**AIM OF THE EXERCISE**
Below is a listing. Set down exactly the lines from the one containing "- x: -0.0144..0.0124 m" through the one containing "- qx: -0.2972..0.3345", both ends included, and leave out the rest.

SOURCE DATA section start

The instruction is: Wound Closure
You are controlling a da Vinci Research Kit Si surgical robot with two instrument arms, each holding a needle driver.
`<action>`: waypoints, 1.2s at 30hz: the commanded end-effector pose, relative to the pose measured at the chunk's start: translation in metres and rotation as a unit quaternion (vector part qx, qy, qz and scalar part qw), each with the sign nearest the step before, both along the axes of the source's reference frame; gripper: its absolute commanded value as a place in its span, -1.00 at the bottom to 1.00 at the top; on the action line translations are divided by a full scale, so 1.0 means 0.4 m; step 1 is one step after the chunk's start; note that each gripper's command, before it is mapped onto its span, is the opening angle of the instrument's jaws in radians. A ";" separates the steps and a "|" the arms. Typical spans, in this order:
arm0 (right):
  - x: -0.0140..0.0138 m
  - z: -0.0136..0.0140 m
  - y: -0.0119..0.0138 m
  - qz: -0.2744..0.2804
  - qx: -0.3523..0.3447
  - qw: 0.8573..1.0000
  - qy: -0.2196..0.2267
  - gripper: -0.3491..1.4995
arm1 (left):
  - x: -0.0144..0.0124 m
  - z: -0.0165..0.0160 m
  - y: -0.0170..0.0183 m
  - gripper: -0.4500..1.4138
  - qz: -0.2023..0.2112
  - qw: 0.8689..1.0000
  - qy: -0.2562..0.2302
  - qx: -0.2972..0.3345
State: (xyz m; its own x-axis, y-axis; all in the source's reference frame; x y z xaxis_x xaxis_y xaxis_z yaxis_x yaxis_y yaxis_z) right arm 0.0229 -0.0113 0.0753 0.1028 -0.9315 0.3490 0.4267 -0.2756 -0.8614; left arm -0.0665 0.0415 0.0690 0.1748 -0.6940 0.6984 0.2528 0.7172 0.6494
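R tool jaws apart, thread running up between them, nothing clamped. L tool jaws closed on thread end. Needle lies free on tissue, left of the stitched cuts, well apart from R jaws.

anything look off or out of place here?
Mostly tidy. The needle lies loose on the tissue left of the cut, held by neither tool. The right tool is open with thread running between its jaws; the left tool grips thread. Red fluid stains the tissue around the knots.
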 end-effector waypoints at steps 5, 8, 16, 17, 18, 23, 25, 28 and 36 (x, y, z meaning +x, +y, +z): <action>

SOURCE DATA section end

**TASK OUTPUT**
  - x: -0.0144..0.0124 m
  - z: -0.0165..0.0160 m
  - y: -0.0170..0.0183 m
  - gripper: -0.4500..1.4138
  - qz: -0.2023..0.2112
  - qw: 0.8689..1.0000
  - qy: -0.2562..0.2302
  - qx: -0.2972..0.3345

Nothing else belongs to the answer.